> **THE PROBLEM**:
The pictures get left out, but everything else in the listing below must be duplicated exactly.
━━━━
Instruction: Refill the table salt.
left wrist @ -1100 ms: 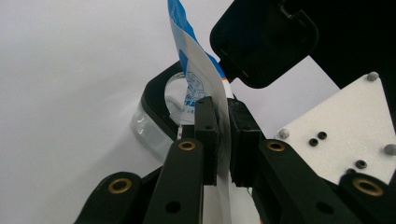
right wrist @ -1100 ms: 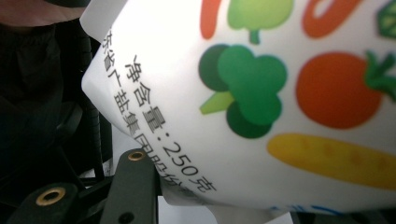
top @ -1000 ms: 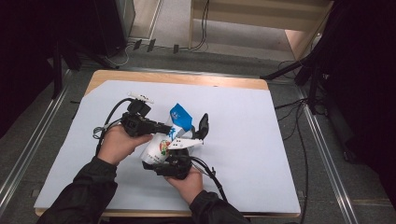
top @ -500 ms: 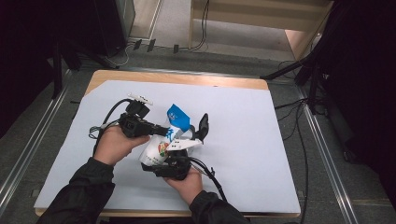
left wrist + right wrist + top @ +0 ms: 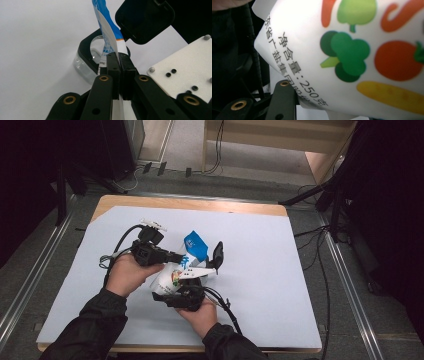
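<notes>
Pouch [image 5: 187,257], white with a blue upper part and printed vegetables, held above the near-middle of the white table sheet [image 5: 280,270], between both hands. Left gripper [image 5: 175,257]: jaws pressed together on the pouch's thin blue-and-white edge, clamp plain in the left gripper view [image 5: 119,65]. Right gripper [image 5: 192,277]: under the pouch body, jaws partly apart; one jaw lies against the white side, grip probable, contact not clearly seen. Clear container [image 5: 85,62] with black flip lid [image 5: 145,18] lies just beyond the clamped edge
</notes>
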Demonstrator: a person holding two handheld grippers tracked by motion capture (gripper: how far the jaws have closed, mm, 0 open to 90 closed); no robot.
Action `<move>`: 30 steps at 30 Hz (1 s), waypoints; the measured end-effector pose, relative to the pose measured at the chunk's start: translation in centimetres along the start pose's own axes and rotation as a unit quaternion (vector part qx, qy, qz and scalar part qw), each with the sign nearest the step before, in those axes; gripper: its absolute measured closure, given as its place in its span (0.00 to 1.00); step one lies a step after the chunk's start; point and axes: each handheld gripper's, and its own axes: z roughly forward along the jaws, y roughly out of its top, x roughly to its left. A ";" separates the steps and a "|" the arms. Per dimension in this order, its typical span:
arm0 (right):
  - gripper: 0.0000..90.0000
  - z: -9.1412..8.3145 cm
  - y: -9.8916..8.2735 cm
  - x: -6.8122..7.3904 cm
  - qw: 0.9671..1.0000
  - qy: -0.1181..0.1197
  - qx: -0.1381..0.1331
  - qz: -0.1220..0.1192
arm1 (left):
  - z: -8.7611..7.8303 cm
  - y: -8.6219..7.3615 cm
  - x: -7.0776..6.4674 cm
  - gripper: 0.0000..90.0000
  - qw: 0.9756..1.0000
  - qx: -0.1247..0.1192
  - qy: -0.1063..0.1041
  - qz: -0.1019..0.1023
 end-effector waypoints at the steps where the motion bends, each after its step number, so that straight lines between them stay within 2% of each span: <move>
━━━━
> **RESPONSE BELOW**:
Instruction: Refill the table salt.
left wrist @ -1100 ms: 
right wrist @ -1100 ms: 
top @ -1000 ms: 
top @ -500 ms: 
left wrist + right wrist + top @ +0 ms: 
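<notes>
Pouch [image 5: 187,257], white with a blue upper part and printed vegetables, held above the near-middle of the white table sheet [image 5: 280,270], between both hands. Left gripper [image 5: 175,257]: jaws pressed together on the pouch's thin blue-and-white edge, clamp plain in the left gripper view [image 5: 119,65]. Right gripper [image 5: 192,277]: under the pouch body, jaws partly apart; one jaw lies against the white side, grip probable, contact not clearly seen. Clear container [image 5: 85,62] with black flip lid [image 5: 145,18] lies just beyond the clamped edge
</notes>
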Demonstrator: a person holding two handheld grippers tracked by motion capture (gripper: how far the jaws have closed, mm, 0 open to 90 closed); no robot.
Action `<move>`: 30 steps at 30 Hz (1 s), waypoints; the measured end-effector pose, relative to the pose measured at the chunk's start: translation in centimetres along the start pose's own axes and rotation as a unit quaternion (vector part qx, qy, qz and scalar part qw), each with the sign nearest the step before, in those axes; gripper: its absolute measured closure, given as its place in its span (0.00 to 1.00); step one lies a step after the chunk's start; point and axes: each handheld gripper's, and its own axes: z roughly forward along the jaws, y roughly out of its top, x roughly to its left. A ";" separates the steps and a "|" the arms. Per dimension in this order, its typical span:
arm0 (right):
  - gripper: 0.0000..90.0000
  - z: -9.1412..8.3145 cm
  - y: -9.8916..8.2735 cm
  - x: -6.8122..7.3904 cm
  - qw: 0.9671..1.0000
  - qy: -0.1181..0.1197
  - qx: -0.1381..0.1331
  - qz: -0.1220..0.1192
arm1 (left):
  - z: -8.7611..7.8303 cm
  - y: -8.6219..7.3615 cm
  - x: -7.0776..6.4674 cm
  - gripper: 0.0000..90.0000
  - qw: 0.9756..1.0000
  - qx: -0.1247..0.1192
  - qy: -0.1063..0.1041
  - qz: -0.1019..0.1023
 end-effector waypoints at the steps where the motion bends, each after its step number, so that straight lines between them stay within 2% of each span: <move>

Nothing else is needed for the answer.